**TASK TO COMPLETE:** From the listing below, copy every line with the word "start".
----- DATA EXCERPTS -----
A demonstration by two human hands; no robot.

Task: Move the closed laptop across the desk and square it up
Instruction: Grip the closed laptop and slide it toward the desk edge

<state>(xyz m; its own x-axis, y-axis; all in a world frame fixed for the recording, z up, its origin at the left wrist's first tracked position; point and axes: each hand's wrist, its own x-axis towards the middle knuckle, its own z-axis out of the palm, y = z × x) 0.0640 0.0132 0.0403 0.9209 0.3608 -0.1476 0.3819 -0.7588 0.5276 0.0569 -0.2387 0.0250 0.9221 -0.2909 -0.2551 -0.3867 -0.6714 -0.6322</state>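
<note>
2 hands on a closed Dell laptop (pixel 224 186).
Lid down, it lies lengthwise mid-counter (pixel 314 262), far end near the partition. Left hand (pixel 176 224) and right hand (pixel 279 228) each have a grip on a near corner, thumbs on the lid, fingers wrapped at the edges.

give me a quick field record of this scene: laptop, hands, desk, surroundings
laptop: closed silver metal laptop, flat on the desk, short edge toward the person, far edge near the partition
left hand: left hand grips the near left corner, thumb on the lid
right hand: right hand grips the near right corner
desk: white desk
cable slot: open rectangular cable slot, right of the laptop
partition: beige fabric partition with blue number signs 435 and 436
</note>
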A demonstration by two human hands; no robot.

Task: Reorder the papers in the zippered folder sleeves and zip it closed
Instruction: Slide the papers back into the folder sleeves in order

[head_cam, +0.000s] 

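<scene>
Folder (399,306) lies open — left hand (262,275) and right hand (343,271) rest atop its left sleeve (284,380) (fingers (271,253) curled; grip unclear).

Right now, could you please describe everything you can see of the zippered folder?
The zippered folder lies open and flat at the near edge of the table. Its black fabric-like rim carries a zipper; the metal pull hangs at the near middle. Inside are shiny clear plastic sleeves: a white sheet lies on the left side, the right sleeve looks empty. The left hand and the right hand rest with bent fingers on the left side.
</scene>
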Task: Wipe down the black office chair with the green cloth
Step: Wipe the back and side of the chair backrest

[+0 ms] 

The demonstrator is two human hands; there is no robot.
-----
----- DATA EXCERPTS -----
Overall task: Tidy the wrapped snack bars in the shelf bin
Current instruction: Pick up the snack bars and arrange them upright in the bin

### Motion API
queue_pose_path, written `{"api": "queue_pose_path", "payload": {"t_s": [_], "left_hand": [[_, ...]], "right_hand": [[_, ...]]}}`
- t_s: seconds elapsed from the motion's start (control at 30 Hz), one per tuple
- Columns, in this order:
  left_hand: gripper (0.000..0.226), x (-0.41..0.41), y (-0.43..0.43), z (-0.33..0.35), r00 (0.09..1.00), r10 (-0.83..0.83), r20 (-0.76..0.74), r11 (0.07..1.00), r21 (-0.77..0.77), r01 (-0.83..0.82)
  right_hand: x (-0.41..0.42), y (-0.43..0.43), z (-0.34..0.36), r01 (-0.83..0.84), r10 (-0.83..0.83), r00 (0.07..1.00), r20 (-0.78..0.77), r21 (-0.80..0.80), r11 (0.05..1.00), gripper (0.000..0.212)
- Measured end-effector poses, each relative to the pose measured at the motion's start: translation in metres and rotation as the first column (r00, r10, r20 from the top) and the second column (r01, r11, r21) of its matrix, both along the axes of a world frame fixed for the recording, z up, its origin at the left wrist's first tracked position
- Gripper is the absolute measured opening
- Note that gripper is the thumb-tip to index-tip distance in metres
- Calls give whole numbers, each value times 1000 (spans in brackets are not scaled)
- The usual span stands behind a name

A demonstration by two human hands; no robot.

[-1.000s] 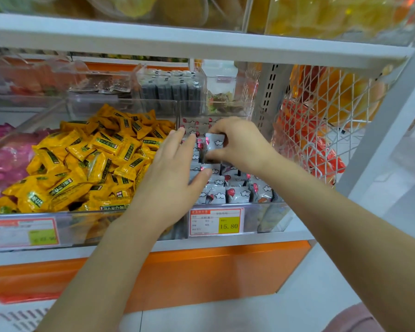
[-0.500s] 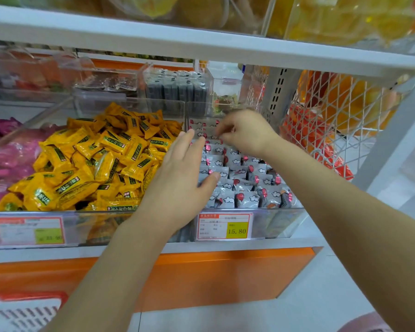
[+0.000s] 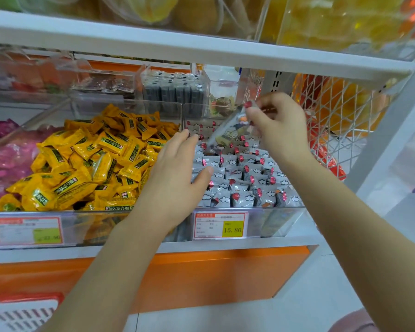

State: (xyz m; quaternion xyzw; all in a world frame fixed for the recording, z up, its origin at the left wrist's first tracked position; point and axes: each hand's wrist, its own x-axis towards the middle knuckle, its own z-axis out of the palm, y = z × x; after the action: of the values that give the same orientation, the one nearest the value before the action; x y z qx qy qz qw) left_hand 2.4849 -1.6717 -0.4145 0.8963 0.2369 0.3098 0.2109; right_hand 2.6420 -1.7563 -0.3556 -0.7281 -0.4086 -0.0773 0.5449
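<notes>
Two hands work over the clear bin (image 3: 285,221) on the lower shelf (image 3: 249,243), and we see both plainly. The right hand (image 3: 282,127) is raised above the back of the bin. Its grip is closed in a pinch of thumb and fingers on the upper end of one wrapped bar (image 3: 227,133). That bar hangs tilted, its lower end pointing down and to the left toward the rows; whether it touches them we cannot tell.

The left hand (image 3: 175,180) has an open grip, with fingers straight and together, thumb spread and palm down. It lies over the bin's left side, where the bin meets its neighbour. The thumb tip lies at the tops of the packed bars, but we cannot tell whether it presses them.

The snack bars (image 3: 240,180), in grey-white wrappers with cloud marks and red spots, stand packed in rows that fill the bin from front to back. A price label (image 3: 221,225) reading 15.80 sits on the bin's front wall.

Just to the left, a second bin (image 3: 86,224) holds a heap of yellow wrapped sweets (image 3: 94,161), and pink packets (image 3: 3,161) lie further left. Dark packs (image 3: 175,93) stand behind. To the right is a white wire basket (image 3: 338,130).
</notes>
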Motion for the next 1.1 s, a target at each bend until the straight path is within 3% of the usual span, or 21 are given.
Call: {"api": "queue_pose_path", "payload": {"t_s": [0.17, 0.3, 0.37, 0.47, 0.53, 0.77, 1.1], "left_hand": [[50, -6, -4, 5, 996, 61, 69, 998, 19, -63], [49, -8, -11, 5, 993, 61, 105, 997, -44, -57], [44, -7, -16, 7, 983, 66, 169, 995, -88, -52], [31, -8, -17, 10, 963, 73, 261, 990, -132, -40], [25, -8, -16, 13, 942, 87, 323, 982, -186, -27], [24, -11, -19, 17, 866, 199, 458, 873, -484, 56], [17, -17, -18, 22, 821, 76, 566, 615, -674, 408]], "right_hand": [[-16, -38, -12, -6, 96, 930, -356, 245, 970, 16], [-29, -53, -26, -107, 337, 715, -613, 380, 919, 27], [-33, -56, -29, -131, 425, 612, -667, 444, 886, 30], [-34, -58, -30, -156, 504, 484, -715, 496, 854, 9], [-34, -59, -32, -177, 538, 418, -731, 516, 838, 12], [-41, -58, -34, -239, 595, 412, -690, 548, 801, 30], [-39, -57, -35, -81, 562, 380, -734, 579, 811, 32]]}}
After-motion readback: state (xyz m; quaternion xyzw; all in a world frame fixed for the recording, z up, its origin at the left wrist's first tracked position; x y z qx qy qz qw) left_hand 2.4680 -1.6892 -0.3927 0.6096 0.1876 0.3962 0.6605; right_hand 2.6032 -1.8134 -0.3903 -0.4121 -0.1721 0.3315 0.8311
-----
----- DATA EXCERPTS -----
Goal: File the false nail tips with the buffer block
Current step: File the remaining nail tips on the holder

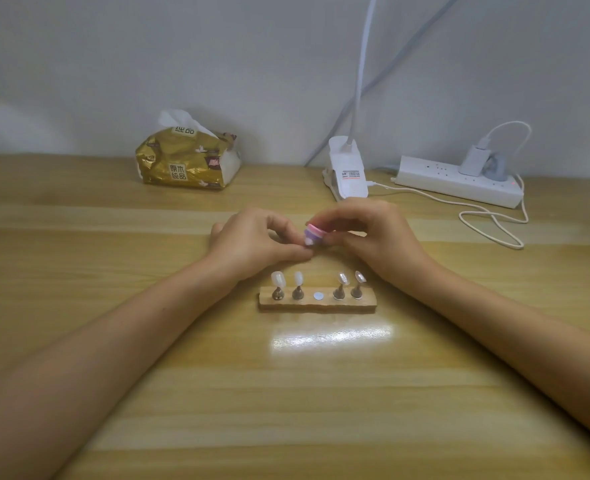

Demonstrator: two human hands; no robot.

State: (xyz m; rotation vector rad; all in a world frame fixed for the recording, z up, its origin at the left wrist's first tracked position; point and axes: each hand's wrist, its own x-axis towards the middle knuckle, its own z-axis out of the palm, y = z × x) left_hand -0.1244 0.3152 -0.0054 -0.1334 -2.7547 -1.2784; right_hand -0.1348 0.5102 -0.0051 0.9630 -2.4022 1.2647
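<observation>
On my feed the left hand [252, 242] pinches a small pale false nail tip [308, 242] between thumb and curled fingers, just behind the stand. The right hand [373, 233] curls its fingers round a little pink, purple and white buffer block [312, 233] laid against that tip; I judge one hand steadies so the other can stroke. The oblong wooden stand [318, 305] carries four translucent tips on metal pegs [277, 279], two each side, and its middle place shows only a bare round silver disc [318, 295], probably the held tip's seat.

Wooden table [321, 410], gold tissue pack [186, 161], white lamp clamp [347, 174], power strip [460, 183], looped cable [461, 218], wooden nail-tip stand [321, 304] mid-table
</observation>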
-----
**EXERCISE OUTPUT:**
- t_s: seconds elapsed from the motion's start (control at 30 Hz), one per tuple
- Measured end-effector poses, each relative to the pose measured at the motion's start: translation in metres and rotation as the first column (r00, r10, r20 from the top) and the second column (r01, r11, r21) of its matrix, both along the axes of a world frame fixed for the recording, z up, its origin at the left wrist's first tracked position

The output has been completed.